I would not hesitate to say that growing rice is one of the toughest tasks for a farmer. It makes me wonder why not spend more time & energy in growing millets rather than rice. Millets are hardy, a bit of moisture on the ground is all that is required and more importantly there is no need for flooding. Plus one is working standing on relatively harder ground than while transplanting paddy. While transplanting rice, one has to work standing or sitting in slush. The couple of days I spent in removing grasses among the rice saplings, left my feet & my back in an awful state & people do this continuously for more than a month…..
Surely my plans for next year’s kharif crop will be more millets & less paddy. Plus these months are crunch time for every one, it’s impossible to find anyone to come & help. Unless of course one has a large family (many wives & many children) & everyone is working on the field !!

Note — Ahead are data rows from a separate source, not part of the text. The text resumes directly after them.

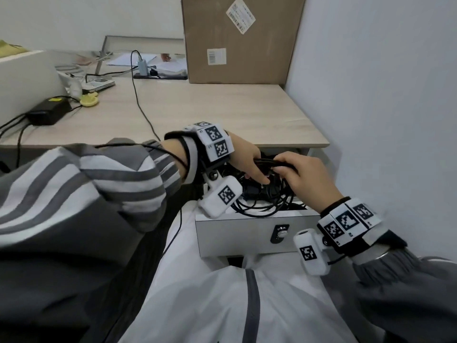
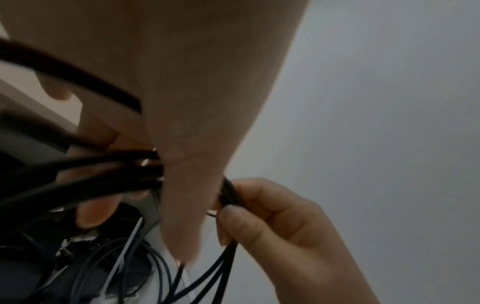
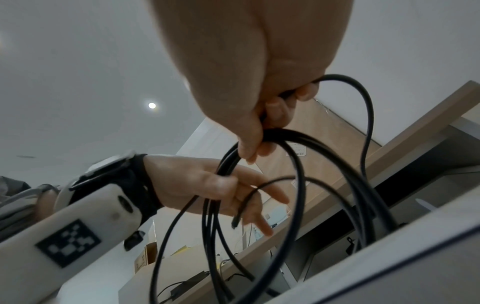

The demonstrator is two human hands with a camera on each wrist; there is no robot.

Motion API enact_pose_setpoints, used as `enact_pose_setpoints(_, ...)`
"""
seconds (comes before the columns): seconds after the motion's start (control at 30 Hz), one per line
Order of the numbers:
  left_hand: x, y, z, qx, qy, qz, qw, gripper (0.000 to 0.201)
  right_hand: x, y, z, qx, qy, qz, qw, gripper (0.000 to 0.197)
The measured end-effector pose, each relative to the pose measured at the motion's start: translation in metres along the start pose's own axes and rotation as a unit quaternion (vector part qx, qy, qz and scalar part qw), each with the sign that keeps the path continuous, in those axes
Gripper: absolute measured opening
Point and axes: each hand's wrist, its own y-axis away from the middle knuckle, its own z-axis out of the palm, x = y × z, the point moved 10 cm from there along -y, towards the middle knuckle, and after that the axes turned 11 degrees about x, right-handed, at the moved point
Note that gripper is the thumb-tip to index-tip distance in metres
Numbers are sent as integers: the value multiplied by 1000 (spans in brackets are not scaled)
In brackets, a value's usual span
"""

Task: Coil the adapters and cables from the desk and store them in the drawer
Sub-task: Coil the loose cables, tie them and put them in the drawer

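Inside drawer (image 1: pixel 247 233), black cables (image 1: pixel 259 206) (tangled)

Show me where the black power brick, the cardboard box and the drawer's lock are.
black power brick (image 1: pixel 48 112): head view, middle of its top face.
cardboard box (image 1: pixel 249 45): head view, bare front panel.
drawer's lock (image 1: pixel 280 233): head view, the metal cylinder on the drawer front.

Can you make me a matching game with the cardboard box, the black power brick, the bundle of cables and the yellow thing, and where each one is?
Things:
1. cardboard box
2. black power brick
3. coiled black cable
4. small yellow object

Places:
A. held over the open drawer by the left hand and right hand
B. on the desk's far left
C. standing at the back of the desk
D. on the desk, just right of the brick

Pairs: 1-C, 2-B, 3-A, 4-D
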Motion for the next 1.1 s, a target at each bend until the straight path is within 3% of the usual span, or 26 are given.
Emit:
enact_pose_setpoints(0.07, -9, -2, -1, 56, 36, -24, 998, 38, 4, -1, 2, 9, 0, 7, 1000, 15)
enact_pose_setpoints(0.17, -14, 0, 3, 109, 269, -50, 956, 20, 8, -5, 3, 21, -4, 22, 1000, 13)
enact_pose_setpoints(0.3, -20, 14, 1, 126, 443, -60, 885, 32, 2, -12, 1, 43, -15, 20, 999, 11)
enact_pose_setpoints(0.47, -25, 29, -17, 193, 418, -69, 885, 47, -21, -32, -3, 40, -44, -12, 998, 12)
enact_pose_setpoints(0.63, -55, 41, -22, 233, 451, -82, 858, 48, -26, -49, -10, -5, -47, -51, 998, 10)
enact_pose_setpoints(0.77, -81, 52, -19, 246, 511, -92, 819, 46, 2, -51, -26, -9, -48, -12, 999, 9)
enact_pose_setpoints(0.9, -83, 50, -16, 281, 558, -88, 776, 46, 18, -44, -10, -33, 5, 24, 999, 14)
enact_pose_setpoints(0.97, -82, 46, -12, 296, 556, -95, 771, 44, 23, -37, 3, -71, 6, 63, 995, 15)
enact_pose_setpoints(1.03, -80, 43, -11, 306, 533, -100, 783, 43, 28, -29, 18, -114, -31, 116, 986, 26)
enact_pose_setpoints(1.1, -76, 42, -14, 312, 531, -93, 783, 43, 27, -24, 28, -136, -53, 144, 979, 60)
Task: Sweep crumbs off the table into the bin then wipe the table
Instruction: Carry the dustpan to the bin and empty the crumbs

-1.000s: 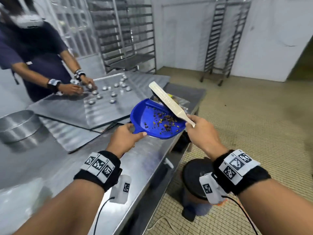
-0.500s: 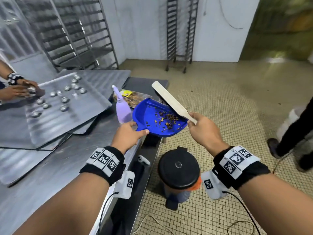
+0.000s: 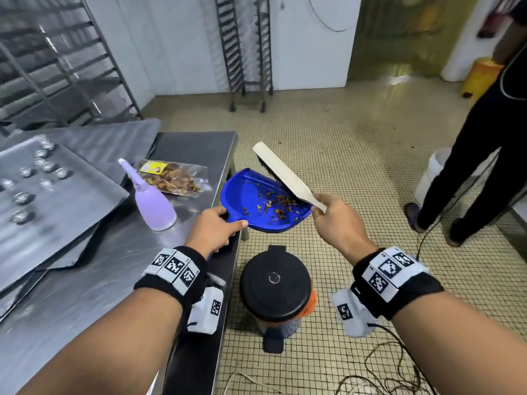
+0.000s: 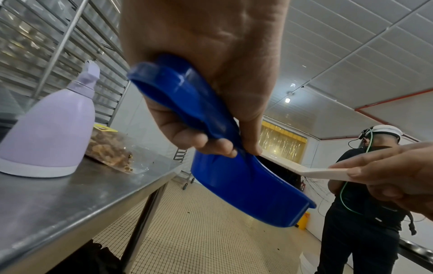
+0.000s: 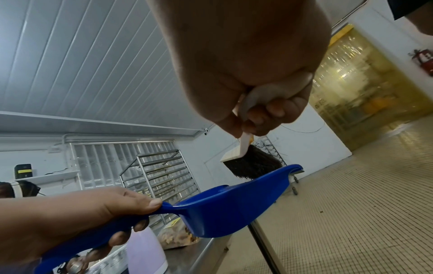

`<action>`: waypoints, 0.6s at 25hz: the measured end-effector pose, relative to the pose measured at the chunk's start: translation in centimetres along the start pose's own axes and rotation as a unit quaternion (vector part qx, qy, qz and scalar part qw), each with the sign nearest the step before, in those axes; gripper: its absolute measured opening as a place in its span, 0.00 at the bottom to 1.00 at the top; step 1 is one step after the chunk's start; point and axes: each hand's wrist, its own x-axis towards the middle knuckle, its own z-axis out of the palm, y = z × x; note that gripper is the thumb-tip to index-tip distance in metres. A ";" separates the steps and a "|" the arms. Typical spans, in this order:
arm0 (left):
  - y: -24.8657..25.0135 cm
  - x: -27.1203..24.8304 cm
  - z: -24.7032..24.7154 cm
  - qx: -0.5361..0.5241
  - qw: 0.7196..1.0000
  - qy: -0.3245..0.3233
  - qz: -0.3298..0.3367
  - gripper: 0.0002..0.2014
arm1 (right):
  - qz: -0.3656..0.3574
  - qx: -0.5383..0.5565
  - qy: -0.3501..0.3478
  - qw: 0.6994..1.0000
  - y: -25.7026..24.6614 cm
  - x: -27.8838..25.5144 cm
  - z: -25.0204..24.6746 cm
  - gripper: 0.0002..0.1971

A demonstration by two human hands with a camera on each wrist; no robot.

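Observation:
My left hand [image 3: 212, 230] grips the handle of a blue dustpan [image 3: 256, 203] that holds brown crumbs [image 3: 275, 202]; the pan hangs in the air just past the steel table's [image 3: 114, 266] right edge. In the left wrist view the left hand's [image 4: 211, 129] fingers wrap the dustpan's [image 4: 246, 183] handle. My right hand [image 3: 338, 220] holds a white-handled brush [image 3: 285, 172] whose dark bristles rest inside the pan's far rim. The right wrist view shows the right hand [image 5: 264, 115] round the brush [image 5: 248, 161] above the pan [image 5: 222, 209]. A black-lidded pedal bin [image 3: 275, 286], lid closed, stands on the floor below the pan.
A lilac squeeze bottle [image 3: 151, 201] and a clear bag of snacks [image 3: 174, 179] sit near the table's right edge. Metal trays [image 3: 57, 195] with small tins lie at the left. A person in black [image 3: 479, 155] stands at the right, and cables [image 3: 379, 366] trail on the tiled floor.
My view and both hands have swung right, carrying the dustpan from over the table to beyond its edge, above the bin. The brush stays against the pan.

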 end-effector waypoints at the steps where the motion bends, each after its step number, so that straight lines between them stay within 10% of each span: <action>1: 0.0 0.5 0.7 -0.002 1.000 -0.002 -0.004 0.15 | 0.004 -0.005 -0.002 1.000 0.7 0.4 -0.2 0.20; 15: -4.7 2.4 7.8 -0.007 0.995 -0.007 -0.101 0.40 | 0.015 -0.026 -0.084 0.996 7.6 2.4 0.4 0.20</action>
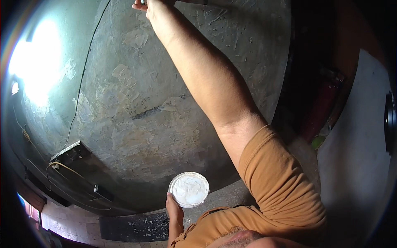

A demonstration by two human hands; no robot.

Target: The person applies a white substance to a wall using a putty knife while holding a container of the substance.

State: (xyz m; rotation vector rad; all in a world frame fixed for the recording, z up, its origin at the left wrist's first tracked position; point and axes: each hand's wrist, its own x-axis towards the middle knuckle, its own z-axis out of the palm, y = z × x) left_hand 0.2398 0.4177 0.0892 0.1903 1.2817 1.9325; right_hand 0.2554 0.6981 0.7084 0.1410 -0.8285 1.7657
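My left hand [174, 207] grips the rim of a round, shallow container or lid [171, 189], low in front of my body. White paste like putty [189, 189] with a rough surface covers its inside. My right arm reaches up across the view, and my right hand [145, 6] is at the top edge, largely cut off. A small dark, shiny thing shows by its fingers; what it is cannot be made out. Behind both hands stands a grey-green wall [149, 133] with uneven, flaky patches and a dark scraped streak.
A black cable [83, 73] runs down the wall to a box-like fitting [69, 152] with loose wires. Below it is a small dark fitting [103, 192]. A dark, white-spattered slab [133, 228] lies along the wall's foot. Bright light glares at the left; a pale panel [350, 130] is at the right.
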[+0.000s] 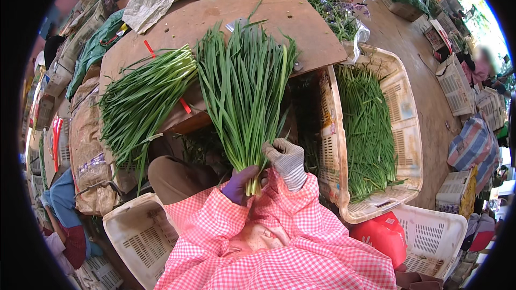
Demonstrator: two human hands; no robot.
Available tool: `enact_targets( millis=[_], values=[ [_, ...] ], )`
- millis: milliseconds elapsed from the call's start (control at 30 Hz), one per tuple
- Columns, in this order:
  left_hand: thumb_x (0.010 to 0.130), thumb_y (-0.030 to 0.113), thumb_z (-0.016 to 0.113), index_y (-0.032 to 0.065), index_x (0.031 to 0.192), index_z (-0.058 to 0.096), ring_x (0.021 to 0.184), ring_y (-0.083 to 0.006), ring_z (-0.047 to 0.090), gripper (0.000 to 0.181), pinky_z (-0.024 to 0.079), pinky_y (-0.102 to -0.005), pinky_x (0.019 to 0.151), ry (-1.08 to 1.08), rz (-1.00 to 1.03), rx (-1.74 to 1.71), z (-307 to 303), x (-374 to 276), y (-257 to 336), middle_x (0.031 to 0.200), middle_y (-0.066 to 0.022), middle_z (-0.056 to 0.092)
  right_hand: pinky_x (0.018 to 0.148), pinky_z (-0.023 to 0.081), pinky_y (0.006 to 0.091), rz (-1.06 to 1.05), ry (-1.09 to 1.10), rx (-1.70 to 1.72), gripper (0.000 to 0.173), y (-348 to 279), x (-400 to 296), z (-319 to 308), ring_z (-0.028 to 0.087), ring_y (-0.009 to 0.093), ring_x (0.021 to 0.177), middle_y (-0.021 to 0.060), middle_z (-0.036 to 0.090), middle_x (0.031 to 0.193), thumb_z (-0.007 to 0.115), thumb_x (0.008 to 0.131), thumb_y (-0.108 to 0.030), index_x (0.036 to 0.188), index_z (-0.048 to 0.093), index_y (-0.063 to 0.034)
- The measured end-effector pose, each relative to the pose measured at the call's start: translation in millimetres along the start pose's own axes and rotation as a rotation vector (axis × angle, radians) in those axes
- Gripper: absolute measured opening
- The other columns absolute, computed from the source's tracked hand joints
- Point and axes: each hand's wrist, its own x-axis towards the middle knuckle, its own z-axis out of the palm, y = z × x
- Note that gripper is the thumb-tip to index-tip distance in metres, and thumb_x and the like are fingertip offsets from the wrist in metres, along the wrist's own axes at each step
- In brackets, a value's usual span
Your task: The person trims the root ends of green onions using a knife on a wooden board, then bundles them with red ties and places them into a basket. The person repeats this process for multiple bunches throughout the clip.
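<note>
My left hand (241, 183), in a purple glove, grips a bunch of garlic chives (246, 88) by its pale stem ends. The long green leaves fan away from me over the edge of a brown board (258, 4). My right hand (286, 161) wears a grey striped glove. Its fingers are curled at the right side of the bunch, low on the stems; whether they pinch a blade cannot be made out. To the left, a second pile of chives (149, 96) lies on the board with its cut ends toward the held bunch. A red strip (149, 48) shows beside that pile.
At my right stands a white plastic crate (403, 100) holding chives (365, 133). Another crate (141, 233) is at my left, and one (431, 237) sits behind a red bag (383, 235). Bagged greens (330, 12) lie beyond the board. Other people are at both sides.
</note>
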Motion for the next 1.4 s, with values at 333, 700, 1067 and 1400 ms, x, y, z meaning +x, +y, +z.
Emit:
enact_targets(
  millis=[333, 700, 1067, 1400],
  values=[
    [0.088, 0.015, 0.052, -0.0078, 0.123, 0.038, 0.074, -0.0104, 0.055, 0.044, 0.051, -0.0226, 0.062, -0.145, -0.143, -0.318, 6.1, 3.2, 11.9, 0.097, -0.0130, 0.058, 0.043, 0.043, 0.0184, -0.317, -0.049, 0.042, 0.007, -62.1, -41.5, -17.7, 0.055, 0.009, 0.051, 0.0060, 0.061, 0.067, 0.062, 0.077, -0.001, 0.081, 0.064, 0.0042],
    [0.087, 0.015, 0.050, -0.0028, 0.128, 0.027, 0.069, -0.0087, 0.041, 0.051, 0.047, -0.0201, 0.062, -0.346, -0.269, -0.605, -2.5, -1.1, 15.9, 0.111, -0.0159, 0.041, 0.076, 0.049, 0.0264, 0.014, -0.177, -0.323, 0.052, 51.5, -22.9, -86.9, 0.063, 0.021, 0.088, 0.0159, 0.065, 0.090, 0.063, 0.081, -0.036, 0.114, 0.054, 0.0025],
    [0.077, 0.007, 0.061, 0.0011, 0.109, 0.049, 0.059, -0.0148, 0.055, 0.035, 0.046, -0.0250, 0.050, 0.129, 0.035, 0.248, 11.0, -9.5, 17.9, 0.085, -0.0116, 0.061, 0.071, 0.049, 0.0340, -0.289, -0.234, -0.185, 0.084, 1.6, -11.4, -0.1, 0.063, 0.023, 0.079, 0.0101, 0.064, 0.087, 0.059, 0.067, -0.068, 0.121, 0.047, -0.0046],
    [0.068, 0.018, 0.074, 0.0008, 0.130, 0.026, 0.109, -0.0274, 0.052, 0.080, 0.042, -0.0335, 0.090, 0.121, 0.505, 1.170, -5.7, 8.7, -23.3, 0.117, -0.0169, 0.052, 0.075, 0.048, 0.0304, 0.034, -0.299, -0.312, 0.043, 19.6, -10.1, 8.2, 0.060, 0.020, 0.089, 0.0101, 0.065, 0.097, 0.074, 0.070, -0.021, 0.106, 0.058, -0.0028]
  ],
)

People are on their own fields from 7 am to 7.30 pm. Also a crop depends so much on the weather gods. Before transplanting rice, heavy rains is needed to even out the ground. After transplanting again heavy rains are needed for the fields to be flooded. If the fields are not flooded then the grasses take over. When it comes to flowering, there should be no rains, then again some rain is needed. Finally after the crop is ready, god forbid if it rains then it could cause a lot of damage, so on & so forth……
My seedlings are not looking too good either. One can see there a bit of discolouration taking place. I myself know what it needs but i have not been able to do anything about it. People tell me “put a dose of di-ammonia phosphate (DAP), it will recover”. I said “No, let the land be chemical free”. Neighbouring farmers use three doses of DAP & i was told that some of the richer farmers spray Endosulfan !! They strongly advised me also to follow the above regimen.
I thought to myself that it’s ok for me to get a poor crop this year, I entered this land only a few months back so why should i expect anything, especially when i have not worked on it as of now. By next year i would have improved the soil fertility with various methods of greening & recycling…. hopefully things will be better then !!